Problem description
Starting with the opening line of the material, restate every line word for word, and end on the line containing "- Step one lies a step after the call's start".
--- Data provided ---
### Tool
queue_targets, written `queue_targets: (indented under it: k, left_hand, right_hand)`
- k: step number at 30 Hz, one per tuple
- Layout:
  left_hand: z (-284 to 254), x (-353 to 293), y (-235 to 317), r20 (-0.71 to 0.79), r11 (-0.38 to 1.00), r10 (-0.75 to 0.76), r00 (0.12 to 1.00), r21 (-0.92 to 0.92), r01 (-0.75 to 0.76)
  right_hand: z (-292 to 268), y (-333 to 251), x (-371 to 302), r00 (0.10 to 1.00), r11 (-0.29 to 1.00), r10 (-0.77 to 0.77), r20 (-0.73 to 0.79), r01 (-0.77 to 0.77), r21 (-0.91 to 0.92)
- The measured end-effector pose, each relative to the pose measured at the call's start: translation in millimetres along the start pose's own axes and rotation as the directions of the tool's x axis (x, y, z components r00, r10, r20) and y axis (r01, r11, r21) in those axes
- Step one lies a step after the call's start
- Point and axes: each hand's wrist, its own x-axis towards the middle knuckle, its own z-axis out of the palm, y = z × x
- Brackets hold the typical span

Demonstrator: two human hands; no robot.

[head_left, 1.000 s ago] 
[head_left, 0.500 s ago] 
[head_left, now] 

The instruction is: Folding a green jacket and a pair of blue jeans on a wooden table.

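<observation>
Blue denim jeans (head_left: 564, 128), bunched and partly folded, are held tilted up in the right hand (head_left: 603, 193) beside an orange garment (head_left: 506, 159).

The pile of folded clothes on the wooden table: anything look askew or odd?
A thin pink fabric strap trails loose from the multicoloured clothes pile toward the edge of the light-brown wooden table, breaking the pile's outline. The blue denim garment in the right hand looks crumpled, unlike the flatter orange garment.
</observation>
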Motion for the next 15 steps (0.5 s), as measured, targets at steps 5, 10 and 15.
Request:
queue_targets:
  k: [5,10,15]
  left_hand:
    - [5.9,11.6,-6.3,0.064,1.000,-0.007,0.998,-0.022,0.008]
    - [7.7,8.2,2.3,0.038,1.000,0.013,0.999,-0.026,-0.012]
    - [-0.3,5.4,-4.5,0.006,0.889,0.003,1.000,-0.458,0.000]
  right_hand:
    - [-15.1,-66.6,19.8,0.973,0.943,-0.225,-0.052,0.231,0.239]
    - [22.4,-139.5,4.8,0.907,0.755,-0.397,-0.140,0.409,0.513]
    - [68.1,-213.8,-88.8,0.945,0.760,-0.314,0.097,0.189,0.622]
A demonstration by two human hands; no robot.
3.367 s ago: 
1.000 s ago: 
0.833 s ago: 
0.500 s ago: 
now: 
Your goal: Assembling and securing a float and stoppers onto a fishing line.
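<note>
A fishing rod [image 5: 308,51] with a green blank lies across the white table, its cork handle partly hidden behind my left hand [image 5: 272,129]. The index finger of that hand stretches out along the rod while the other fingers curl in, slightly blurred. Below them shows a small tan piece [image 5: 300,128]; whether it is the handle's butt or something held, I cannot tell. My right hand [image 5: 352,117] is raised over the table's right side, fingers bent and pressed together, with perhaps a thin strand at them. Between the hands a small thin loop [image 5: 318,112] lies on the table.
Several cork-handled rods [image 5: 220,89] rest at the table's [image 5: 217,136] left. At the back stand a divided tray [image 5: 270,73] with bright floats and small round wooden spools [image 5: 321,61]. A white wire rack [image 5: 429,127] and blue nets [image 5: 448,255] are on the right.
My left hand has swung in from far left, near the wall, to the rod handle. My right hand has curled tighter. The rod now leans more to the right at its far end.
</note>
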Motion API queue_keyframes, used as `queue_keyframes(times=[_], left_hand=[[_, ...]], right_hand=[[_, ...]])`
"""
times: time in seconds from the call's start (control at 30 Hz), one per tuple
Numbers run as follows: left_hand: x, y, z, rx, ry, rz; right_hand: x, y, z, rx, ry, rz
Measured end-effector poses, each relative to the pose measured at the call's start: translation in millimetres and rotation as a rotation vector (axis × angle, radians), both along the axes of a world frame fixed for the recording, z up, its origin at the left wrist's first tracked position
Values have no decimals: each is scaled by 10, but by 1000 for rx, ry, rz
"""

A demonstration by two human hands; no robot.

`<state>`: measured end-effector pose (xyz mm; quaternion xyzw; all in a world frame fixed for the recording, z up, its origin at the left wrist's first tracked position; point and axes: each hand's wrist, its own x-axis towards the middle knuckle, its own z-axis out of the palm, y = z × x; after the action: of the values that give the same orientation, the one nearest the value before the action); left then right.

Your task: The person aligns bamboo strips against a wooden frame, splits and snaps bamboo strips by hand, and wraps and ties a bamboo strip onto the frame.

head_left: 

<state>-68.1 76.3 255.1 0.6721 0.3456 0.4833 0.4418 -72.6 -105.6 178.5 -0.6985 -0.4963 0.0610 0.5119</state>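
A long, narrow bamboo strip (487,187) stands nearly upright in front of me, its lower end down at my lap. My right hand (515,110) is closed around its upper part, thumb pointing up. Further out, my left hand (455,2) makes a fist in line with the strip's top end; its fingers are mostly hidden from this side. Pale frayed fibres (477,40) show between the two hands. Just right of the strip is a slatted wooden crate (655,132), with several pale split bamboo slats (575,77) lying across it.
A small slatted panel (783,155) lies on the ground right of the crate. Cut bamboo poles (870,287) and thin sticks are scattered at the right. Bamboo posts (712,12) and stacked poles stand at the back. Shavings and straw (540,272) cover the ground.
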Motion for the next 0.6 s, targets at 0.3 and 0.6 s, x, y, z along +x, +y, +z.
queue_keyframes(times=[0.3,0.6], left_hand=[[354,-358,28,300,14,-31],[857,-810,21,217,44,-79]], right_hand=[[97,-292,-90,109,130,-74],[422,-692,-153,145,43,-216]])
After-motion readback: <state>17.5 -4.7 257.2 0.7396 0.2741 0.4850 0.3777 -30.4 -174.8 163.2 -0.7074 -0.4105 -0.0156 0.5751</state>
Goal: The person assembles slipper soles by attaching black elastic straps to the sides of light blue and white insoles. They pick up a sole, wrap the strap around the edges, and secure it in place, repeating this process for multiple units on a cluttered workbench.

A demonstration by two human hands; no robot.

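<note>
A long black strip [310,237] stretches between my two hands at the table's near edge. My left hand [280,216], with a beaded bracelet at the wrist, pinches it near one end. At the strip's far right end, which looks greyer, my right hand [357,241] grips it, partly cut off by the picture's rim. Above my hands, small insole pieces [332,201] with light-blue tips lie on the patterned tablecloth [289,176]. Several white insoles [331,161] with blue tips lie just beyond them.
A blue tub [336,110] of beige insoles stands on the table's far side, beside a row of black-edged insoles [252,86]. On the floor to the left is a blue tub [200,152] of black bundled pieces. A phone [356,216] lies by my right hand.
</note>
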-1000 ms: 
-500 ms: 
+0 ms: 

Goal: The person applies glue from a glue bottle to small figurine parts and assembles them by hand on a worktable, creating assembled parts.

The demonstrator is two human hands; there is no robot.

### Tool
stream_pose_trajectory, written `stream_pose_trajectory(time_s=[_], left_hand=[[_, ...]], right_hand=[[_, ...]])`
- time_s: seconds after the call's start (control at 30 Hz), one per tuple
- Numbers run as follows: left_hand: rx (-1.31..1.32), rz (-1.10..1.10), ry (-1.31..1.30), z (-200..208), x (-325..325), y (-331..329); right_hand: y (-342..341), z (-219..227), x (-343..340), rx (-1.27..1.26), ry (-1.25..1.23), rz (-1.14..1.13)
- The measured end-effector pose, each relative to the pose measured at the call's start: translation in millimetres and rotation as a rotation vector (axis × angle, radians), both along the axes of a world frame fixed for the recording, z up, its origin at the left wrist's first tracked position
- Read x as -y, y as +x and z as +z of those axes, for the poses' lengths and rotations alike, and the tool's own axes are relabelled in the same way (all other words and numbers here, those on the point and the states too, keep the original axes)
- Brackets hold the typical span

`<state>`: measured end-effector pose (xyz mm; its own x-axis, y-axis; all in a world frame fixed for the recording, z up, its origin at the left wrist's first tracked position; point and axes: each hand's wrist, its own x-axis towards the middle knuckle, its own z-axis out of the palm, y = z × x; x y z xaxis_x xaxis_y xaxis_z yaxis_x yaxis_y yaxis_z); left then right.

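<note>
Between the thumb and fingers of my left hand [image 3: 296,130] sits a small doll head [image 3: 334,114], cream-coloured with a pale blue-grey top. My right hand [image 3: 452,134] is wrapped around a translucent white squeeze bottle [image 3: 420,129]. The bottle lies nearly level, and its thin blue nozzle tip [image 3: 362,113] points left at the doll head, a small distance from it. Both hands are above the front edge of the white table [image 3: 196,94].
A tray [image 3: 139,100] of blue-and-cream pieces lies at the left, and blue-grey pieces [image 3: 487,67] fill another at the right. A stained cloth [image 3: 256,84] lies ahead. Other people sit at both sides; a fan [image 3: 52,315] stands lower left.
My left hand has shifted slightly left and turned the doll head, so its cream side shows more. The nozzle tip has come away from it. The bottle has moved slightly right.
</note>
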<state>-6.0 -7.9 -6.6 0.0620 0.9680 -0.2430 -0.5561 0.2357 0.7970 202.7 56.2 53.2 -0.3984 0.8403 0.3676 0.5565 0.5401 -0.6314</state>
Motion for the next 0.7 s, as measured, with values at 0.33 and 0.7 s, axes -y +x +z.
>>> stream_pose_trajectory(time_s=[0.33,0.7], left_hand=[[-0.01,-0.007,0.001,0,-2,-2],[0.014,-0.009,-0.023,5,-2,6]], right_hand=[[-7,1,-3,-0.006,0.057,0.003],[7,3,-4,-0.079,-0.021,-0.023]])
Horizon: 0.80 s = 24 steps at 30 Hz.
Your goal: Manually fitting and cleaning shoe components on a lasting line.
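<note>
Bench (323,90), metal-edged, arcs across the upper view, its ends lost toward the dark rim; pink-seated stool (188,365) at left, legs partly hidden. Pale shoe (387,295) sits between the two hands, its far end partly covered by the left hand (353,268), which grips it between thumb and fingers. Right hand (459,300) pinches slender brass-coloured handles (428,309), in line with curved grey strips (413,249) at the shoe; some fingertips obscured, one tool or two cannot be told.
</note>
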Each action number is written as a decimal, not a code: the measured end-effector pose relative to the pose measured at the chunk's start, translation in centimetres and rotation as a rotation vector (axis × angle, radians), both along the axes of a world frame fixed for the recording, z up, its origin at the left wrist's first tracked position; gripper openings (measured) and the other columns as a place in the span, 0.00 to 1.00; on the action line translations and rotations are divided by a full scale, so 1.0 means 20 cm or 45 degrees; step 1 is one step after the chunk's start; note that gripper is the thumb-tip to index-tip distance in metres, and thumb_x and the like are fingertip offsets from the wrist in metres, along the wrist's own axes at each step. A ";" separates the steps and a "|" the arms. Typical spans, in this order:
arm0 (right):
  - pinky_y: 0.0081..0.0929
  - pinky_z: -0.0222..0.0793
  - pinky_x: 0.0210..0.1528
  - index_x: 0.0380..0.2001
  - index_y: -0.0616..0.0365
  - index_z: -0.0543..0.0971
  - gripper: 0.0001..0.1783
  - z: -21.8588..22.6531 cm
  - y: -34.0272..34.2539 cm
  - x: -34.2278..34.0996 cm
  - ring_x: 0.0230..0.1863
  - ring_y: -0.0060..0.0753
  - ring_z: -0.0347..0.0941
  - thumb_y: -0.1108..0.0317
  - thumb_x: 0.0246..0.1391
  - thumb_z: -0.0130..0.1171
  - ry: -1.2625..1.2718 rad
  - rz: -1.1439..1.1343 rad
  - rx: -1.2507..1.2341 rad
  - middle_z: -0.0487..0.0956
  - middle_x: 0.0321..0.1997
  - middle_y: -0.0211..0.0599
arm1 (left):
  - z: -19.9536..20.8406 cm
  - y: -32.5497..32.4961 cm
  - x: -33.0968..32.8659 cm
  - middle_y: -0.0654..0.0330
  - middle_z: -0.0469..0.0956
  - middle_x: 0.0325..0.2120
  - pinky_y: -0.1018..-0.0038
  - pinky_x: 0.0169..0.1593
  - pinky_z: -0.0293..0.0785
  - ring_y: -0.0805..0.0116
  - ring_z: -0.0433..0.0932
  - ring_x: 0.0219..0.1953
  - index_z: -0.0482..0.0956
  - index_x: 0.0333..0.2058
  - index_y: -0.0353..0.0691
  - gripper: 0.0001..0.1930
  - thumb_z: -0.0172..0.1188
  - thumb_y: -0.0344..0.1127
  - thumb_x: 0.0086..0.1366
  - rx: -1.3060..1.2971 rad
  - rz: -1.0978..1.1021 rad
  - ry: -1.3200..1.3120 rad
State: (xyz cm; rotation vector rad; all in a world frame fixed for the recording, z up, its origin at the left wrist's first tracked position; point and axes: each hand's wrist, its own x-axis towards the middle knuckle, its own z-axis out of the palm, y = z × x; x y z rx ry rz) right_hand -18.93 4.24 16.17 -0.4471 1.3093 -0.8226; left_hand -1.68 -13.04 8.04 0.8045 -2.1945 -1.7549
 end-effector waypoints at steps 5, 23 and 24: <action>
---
Output below
### Tool
queue_targets, written `queue_targets: (indented under it: k, left_hand, right_hand)`
- k: step number at 30 Hz, one per tuple
- Layout:
  left_hand: z (-284 to 254), x (-353 to 293), y (-235 to 317), r20 (-0.71 to 0.79), r11 (-0.38 to 1.00), r10 (-0.75 to 0.76), r00 (0.12 to 1.00), r21 (-0.92 to 0.92), r01 (-0.75 to 0.76)
  right_hand: z (-292 to 268), y (-333 to 251), x (-371 to 302), r00 (0.10 to 1.00), r11 (-0.29 to 1.00), r10 (-0.77 to 0.77), r20 (-0.73 to 0.79), r01 (-0.77 to 0.77), r21 (-0.91 to 0.92)
- The measured end-effector pose, each relative to the pose measured at the call's start: translation in millimetres along the start pose's own axes and rotation as the directions of the tool's x axis (x, y, z components r00, r10, r20) and y axis (r01, r11, r21) in those axes
- Step one lies a step after the call's start

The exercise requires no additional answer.